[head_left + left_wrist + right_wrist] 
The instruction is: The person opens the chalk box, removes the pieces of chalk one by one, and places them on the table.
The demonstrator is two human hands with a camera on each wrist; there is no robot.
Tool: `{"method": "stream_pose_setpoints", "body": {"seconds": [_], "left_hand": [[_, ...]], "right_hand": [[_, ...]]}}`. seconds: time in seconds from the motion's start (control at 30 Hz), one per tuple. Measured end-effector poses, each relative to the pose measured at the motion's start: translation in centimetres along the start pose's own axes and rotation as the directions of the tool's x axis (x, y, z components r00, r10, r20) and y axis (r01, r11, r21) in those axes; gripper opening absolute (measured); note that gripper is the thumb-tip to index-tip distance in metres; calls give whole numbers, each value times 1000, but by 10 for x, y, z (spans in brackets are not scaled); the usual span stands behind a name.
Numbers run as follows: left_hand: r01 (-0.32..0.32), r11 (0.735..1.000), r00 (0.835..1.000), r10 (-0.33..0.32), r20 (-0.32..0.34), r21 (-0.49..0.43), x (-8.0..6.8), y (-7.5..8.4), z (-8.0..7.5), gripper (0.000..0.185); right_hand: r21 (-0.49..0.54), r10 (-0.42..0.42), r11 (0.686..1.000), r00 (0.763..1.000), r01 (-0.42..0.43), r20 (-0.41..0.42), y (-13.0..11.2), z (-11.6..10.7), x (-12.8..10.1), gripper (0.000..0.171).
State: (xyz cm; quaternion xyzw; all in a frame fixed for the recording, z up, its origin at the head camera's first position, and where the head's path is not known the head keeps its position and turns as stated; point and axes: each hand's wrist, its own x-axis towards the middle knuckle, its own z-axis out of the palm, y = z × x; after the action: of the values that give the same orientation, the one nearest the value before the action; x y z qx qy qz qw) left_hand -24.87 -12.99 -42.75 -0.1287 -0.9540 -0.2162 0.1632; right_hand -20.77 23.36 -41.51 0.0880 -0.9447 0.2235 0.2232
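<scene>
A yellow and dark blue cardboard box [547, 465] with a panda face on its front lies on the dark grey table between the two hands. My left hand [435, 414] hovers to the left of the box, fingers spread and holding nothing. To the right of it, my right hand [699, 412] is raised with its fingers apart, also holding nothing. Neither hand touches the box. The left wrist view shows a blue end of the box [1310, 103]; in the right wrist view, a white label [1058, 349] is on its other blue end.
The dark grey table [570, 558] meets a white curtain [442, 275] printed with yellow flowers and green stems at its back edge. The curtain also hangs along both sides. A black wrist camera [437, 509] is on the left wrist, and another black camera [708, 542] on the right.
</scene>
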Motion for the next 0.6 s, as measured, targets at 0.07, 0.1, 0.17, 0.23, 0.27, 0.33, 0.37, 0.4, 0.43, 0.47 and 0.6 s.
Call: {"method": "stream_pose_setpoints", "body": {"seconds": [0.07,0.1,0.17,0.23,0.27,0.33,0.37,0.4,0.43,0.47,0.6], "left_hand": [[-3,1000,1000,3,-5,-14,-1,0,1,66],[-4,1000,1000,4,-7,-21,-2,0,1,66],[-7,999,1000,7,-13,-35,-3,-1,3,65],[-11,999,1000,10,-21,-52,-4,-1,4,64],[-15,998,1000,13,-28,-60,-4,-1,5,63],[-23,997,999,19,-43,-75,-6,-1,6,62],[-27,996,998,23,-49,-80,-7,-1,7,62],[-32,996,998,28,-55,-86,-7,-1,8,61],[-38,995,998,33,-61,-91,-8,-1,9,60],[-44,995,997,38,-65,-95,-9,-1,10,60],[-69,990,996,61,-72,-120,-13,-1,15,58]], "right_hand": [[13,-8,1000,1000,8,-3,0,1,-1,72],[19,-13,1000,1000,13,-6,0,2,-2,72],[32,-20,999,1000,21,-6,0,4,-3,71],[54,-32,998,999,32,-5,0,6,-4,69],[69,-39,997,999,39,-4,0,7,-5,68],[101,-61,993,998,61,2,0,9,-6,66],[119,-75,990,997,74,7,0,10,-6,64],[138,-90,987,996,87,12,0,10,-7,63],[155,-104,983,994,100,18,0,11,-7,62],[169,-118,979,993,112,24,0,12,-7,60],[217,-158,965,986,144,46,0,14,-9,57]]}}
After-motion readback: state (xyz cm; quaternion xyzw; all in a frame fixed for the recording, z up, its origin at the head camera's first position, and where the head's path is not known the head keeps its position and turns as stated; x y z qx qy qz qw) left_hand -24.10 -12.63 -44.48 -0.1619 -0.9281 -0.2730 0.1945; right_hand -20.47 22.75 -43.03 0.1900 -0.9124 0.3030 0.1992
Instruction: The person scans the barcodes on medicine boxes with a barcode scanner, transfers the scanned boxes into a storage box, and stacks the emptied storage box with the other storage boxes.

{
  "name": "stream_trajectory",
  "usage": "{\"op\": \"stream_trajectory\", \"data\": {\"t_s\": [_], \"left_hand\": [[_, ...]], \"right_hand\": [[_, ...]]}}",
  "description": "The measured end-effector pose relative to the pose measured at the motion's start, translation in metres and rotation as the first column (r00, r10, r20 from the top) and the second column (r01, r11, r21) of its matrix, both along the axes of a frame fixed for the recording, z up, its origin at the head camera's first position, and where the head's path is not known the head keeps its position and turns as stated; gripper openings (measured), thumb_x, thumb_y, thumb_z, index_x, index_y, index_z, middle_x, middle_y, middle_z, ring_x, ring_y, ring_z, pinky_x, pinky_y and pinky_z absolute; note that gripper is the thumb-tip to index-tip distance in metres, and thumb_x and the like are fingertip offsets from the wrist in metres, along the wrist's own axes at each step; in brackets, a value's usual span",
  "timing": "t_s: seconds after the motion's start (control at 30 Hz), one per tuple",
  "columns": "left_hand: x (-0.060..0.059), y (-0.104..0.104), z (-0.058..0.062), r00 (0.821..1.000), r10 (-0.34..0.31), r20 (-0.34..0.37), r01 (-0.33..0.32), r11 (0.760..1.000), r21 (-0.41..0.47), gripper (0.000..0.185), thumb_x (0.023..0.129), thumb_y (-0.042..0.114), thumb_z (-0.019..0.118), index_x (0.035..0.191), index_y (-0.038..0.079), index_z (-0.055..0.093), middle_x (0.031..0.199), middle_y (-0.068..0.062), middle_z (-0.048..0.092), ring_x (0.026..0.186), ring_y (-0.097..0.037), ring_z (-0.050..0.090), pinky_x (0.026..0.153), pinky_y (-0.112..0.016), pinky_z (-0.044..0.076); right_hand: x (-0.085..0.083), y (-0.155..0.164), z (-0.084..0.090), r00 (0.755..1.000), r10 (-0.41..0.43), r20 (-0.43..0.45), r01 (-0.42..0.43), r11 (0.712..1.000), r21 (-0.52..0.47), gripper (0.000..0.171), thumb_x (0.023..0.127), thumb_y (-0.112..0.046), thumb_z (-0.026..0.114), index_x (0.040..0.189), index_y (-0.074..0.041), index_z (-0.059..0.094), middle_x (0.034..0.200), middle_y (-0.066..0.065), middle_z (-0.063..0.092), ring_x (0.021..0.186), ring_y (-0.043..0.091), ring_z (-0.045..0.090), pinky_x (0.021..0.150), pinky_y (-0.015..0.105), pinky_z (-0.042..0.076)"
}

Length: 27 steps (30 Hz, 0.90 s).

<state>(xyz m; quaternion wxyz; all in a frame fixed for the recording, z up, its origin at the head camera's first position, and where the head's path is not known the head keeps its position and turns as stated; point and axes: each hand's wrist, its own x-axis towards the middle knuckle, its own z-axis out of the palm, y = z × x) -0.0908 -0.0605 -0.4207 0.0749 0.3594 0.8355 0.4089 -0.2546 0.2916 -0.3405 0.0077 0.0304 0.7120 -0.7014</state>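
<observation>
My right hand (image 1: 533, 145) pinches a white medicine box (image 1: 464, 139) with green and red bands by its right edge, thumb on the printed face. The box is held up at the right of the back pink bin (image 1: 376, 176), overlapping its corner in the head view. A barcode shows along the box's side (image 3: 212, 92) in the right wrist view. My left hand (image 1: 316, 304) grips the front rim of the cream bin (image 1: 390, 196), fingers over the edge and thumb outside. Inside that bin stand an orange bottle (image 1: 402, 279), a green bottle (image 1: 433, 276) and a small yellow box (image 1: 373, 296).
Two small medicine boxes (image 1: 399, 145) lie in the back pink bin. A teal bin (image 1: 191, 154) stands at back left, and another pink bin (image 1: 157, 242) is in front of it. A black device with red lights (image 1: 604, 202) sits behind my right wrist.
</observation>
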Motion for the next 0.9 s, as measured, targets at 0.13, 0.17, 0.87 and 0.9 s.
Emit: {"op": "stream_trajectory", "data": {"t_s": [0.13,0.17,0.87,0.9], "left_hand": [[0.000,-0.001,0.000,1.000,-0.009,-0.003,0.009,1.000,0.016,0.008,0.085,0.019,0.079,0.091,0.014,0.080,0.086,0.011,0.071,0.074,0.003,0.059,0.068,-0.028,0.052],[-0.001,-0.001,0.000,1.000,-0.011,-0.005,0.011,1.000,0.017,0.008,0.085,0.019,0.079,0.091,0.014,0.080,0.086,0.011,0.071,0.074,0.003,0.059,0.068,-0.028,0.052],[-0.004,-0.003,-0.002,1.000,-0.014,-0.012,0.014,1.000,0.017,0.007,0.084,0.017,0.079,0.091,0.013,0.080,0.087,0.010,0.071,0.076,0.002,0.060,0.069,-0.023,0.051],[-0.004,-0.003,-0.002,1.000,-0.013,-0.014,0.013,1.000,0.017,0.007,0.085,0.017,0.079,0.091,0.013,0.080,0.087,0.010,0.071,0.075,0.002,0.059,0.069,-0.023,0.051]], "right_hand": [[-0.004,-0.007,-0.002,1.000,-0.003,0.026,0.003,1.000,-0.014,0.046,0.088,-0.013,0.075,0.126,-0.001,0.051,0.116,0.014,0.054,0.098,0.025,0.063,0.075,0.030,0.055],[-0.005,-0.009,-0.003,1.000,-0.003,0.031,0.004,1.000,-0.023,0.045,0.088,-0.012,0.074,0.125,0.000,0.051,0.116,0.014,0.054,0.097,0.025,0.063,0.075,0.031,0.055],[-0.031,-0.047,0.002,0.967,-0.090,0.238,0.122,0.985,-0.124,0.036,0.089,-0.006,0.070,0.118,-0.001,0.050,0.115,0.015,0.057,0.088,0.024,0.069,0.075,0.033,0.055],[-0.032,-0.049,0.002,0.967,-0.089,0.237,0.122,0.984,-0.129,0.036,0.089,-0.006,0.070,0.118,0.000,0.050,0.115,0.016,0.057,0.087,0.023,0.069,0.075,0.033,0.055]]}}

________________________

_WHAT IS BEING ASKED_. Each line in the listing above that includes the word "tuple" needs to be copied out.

_TASK SOLUTION_.
Tool: `{"method": "stream_pose_setpoints", "body": {"seconds": [_], "left_hand": [[_, ...]], "right_hand": [[_, ...]]}}`. seconds: time in seconds from the motion's start (control at 30 Hz), one per tuple. Measured end-effector poses, each relative to the pose measured at the motion's start: translation in centimetres along the start pose's own axes and rotation as the directions of the tool's x axis (x, y, z components r00, r10, r20) and y axis (r01, r11, r21) in those axes; gripper opening absolute (measured); note that gripper is the thumb-tip to index-tip distance in metres; calls give whole numbers, each value times 1000, but by 10 for x, y, z (spans in brackets are not scaled); the usual span stands behind a name.
  "timing": "t_s: seconds after the motion's start (control at 30 Hz), one per tuple",

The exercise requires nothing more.